[DATA UNDER STUDY — start]

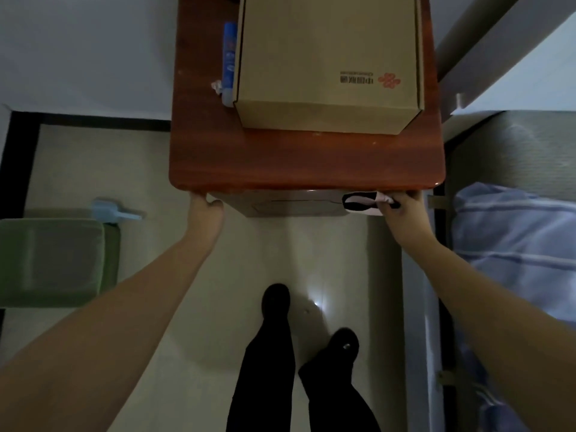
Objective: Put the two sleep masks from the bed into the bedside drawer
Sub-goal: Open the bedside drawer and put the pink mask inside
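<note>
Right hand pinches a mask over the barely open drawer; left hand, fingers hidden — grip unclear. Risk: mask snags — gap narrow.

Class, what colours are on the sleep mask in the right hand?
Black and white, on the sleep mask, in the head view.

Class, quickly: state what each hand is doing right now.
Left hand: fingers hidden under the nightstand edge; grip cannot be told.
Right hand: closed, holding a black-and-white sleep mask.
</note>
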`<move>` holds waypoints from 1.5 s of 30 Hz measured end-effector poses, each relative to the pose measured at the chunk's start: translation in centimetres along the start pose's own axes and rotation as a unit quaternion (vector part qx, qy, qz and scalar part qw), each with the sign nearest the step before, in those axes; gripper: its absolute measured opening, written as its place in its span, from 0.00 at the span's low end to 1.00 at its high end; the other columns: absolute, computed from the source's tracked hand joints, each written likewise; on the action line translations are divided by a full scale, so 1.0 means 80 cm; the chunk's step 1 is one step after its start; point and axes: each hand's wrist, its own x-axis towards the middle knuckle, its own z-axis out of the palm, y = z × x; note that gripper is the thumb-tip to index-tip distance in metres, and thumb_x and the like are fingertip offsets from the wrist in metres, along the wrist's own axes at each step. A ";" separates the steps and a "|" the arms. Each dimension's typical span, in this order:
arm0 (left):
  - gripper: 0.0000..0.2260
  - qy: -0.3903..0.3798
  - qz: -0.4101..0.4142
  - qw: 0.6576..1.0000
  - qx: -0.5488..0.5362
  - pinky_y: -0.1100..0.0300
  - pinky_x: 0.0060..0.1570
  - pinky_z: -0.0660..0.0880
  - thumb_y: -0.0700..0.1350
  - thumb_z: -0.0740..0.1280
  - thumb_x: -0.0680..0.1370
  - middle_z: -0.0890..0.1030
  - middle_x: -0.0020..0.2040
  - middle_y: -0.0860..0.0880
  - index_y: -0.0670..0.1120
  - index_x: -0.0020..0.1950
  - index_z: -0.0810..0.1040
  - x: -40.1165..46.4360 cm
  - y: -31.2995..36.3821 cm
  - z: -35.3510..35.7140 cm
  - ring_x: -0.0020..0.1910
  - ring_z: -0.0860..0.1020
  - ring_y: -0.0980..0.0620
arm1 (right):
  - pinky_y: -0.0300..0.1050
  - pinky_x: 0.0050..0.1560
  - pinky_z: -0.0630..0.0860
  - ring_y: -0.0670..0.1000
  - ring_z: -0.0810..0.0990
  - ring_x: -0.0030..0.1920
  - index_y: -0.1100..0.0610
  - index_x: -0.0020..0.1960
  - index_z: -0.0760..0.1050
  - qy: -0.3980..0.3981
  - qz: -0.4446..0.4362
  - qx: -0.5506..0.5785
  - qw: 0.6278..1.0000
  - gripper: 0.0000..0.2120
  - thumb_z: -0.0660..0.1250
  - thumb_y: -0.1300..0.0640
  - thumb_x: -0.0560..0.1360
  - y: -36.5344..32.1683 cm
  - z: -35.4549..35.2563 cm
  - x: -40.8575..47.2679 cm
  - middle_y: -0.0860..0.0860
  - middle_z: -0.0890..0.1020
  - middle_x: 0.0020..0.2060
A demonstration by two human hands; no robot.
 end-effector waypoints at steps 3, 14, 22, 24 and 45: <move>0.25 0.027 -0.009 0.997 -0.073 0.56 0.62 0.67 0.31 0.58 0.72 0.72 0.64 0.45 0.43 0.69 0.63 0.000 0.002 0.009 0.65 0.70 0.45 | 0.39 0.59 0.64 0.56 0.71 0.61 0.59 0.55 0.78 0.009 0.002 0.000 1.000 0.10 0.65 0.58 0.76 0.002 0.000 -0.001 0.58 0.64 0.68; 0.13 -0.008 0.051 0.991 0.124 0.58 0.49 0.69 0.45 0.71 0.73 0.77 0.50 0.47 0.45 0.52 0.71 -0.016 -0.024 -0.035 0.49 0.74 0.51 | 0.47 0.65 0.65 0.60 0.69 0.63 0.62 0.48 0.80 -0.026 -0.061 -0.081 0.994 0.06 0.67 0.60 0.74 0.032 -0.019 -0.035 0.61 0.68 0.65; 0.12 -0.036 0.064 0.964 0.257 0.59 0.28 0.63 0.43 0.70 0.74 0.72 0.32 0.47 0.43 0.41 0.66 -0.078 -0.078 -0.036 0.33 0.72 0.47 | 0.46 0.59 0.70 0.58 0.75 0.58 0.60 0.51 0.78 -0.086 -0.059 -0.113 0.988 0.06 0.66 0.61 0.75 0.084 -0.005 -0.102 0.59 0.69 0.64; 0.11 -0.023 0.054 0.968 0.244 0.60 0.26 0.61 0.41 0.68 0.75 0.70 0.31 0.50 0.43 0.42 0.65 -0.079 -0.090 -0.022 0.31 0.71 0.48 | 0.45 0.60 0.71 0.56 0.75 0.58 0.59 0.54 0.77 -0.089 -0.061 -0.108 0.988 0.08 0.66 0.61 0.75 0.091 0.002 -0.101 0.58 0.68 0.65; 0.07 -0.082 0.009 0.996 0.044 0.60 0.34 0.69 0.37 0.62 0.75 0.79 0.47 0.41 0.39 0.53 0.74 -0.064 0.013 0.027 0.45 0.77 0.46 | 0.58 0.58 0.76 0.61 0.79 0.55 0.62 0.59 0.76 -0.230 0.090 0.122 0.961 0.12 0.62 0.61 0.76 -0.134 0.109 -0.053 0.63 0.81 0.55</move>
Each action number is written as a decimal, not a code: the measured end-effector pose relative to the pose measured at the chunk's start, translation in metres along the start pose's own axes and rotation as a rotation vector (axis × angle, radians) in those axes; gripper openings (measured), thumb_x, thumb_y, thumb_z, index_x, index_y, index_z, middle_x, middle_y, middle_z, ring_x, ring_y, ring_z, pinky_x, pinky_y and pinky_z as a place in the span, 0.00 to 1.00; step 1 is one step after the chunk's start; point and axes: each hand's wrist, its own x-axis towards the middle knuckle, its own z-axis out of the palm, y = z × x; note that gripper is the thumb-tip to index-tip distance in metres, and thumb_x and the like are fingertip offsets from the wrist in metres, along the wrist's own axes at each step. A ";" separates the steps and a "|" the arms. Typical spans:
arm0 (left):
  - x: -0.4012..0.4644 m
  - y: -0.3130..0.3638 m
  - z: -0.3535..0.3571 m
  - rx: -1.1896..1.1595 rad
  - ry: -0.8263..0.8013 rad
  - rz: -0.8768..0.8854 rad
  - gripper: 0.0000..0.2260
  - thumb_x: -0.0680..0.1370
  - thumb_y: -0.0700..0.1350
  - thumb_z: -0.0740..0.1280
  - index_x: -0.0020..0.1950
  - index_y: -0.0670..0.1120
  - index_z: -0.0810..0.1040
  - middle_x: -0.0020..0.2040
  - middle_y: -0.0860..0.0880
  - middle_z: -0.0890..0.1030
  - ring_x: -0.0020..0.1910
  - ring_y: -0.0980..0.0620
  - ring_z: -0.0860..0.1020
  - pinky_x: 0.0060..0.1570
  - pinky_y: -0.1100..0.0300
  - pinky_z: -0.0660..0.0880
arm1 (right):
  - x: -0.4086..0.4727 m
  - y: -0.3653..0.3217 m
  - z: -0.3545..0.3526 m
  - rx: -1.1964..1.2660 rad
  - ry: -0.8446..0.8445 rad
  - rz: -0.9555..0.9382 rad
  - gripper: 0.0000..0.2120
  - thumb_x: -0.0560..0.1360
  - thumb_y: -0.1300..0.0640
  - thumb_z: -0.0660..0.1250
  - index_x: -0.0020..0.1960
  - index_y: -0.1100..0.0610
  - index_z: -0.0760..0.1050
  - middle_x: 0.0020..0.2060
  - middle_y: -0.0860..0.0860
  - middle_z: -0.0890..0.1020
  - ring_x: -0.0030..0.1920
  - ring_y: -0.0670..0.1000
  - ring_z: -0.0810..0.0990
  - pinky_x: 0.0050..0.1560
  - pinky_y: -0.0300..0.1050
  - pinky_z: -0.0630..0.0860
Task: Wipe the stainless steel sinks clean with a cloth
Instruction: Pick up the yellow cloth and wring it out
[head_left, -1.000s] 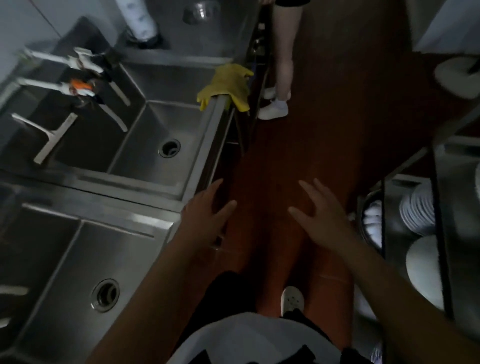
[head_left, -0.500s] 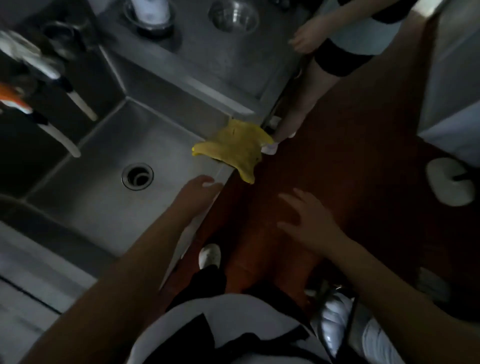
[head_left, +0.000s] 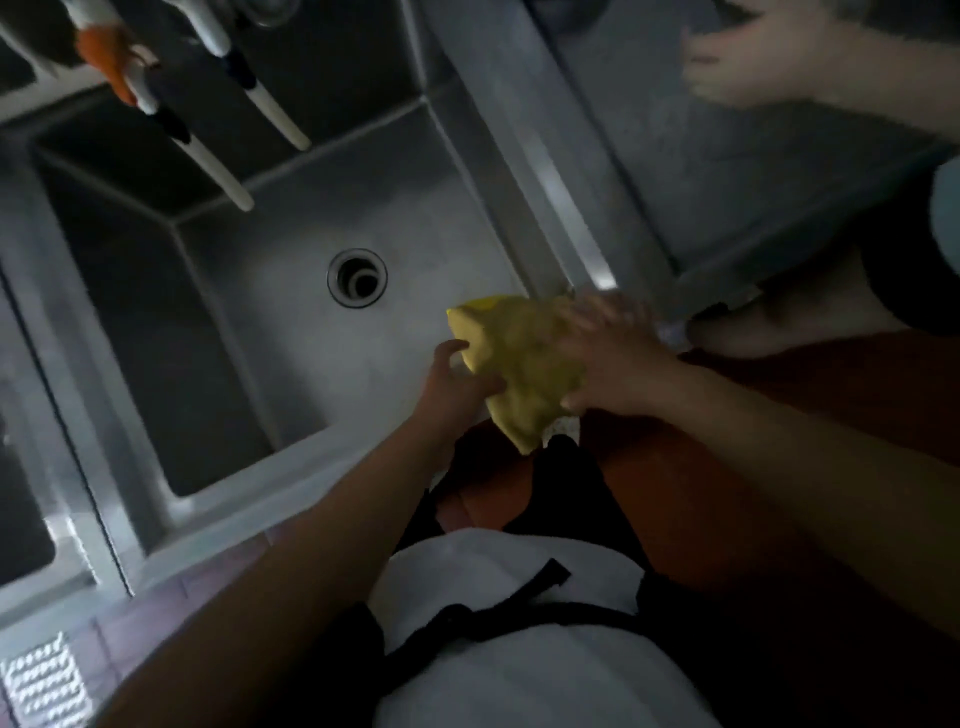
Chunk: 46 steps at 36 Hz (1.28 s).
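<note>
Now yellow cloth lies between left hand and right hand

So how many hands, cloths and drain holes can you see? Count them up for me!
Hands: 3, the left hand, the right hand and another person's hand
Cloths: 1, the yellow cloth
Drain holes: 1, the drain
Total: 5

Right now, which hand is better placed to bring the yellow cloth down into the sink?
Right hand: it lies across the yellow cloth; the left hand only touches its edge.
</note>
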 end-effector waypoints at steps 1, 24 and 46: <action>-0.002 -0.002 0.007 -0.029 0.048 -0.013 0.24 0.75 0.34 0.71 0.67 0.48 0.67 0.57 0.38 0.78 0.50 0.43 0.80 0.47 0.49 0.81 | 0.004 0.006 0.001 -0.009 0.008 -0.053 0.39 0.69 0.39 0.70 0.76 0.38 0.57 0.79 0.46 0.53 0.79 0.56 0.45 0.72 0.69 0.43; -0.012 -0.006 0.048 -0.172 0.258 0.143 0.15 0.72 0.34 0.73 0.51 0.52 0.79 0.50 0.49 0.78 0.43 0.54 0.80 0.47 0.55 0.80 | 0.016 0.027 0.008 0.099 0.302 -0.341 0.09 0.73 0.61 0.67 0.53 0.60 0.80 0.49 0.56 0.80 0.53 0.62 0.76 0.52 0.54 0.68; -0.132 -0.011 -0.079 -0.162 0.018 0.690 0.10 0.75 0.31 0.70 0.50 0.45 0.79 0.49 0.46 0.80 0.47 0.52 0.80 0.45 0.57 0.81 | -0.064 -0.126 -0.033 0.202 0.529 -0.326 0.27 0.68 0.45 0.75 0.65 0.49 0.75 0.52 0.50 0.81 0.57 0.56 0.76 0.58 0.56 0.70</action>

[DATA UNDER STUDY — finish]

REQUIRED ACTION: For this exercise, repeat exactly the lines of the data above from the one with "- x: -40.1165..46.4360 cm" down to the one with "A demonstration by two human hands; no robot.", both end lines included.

ANSWER TO THIS EXERCISE:
  - x: -40.1165..46.4360 cm
  - y: -31.2995..36.3821 cm
  - z: -35.3510..35.7140 cm
  - ring_x: -0.0020..0.1910
  - ring_z: -0.0860..0.1020
  - ring_y: -0.0980..0.0620
arm1 (right):
  - pinky_y: -0.0300..0.1050
  - pinky_x: 0.0050..0.1560
  - pinky_z: -0.0630..0.0860
  - ring_y: -0.0670..0.1000
  - ring_z: -0.0810..0.0990
  - ring_x: -0.0030..0.1920
  - index_y: -0.1100..0.0610
  - index_x: -0.0020..0.1960
  - index_z: -0.0760..0.1050
  - qy: -0.3980..0.3981
  - qz: -0.4446..0.4362
  - qx: -0.5506..0.5785
  - qw: 0.6278..1.0000
  - gripper: 0.0000..0.2120
  - thumb_z: -0.0660..0.1250
  - thumb_y: -0.1300..0.0640
  - thumb_x: -0.0560..0.1360
  - y: -36.5344..32.1683 cm
  - z: -35.4549..35.2563 cm
  - x: -40.8575..47.2679 cm
  - middle_y: -0.0860..0.0860
  - middle_z: -0.0890..0.1020
  - middle_x: 0.0020..0.2060
A demonstration by two human hands; no robot.

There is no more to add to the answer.